2) Once you've got a list ready, go through each blog post, read a bit so you
can refer to it, or filter if its not relevant. Find the contact page (CTRL +
F 'contact'), usually a form or email will be available. Your pitch will look
something like, "Hi my name is ____. I saw your blog post about how chargify
was _______. I found that a lot of saas app publishers really like how
chargify does x well, but were frustrated by (lack of feature, high cost,
etc.). I'm actually working on an app that....Do you think this is a service
you'd use? If not, thanks for your time. Or if you'd like to blog a review
about us, I'd be happy to tell you more."

3) Like all pitches, some will be ignored, some will be interested, some will
pay you right away. Reply promptly of course, within hours if possible.

4) You can try repeating the process of finding blogs through Technorati or
Google Blogs, though they have their own issues. Technorati only indexes
recent blog posts I believe. Google Blog search is filled with spammers.

5) Repeat the cycle by identifying different types of users who might use your
product. This can be difficult because you've probably ingrained the ideal
target market user into your psyche. It will also depend on the size and
diversity of your market in general.

Good luck.

------
PaulZhao
This goes more into web marketing, depending on what product you're selling.

If you're looking for just "sales", Adwords is great because you can target
very precisely who you want visiting your site, as long as you accumulate
enough data to understand what's working and what's not. I currently manage a
$150k monthly adwords account.
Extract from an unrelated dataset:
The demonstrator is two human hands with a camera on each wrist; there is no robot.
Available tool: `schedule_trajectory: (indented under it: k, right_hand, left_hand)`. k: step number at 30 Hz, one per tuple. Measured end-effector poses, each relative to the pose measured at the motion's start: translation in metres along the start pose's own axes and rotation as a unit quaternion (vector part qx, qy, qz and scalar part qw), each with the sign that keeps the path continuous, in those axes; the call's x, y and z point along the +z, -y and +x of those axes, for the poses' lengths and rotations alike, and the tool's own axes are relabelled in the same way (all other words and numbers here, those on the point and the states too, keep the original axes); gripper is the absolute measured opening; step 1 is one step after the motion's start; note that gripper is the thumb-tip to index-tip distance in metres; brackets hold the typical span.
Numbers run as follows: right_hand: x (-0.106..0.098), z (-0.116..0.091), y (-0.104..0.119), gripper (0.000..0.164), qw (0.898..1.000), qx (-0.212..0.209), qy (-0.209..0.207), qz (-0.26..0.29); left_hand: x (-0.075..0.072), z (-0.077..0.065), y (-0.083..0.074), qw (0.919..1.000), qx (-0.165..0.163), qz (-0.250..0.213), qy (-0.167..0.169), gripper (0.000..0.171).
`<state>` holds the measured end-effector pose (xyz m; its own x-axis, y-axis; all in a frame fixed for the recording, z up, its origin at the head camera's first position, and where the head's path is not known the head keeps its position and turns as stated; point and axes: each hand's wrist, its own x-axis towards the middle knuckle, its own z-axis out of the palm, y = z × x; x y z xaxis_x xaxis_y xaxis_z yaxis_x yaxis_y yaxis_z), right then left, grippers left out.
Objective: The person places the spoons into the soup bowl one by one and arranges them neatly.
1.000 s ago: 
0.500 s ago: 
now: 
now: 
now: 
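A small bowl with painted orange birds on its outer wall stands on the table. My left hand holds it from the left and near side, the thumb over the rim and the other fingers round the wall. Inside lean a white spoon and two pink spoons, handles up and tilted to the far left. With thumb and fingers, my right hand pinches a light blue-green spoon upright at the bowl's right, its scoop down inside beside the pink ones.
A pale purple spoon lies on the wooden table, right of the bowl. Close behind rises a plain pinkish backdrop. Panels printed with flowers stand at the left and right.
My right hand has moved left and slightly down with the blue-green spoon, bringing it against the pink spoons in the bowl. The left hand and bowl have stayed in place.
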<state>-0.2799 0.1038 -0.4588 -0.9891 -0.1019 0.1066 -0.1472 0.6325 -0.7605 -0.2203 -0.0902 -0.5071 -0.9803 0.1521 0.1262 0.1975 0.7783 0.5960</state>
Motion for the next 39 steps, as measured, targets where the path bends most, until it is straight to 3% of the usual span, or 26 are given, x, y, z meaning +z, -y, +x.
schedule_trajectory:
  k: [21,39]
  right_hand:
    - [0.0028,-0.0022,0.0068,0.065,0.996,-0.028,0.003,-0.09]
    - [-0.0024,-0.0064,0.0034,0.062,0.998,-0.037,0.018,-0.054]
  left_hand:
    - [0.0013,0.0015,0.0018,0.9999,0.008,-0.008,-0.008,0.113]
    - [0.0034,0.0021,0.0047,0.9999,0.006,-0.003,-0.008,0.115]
For example, a small/mid sized account could
have 20k keywords, out of those, 1k will get clicked on per month, 200 would
be the "top 50% traffic" keywords, and out of the 200, maybe 50 will generate
sales/leads for you. Those are the things you need to understand on a monthly
basis, and as soon as you pick up the pattern for which words are the 200/50,
increase bids on the 50 and get rid of the ones you're spending a lot of money
on and not converting to sales/leads.

If you're looking for just traffic over a long term, I'd recommend the
following:

1\. SEO - if you can rank for popular keywords relevant to your site, you'll
have new visitors from search engines every day. Depending on your SEO
strategy, you can be targeting 5 "top tier keywords" that're tough to rank, or
100 "2nd tier keywords" that requires effort, but not all all-day every-day
type efforts. Or you could try to optimize dynamically for hundreds of
thousands of product names using good SEO practices on your dynamic pages.
Obviously link acquisition is a big part of it as well.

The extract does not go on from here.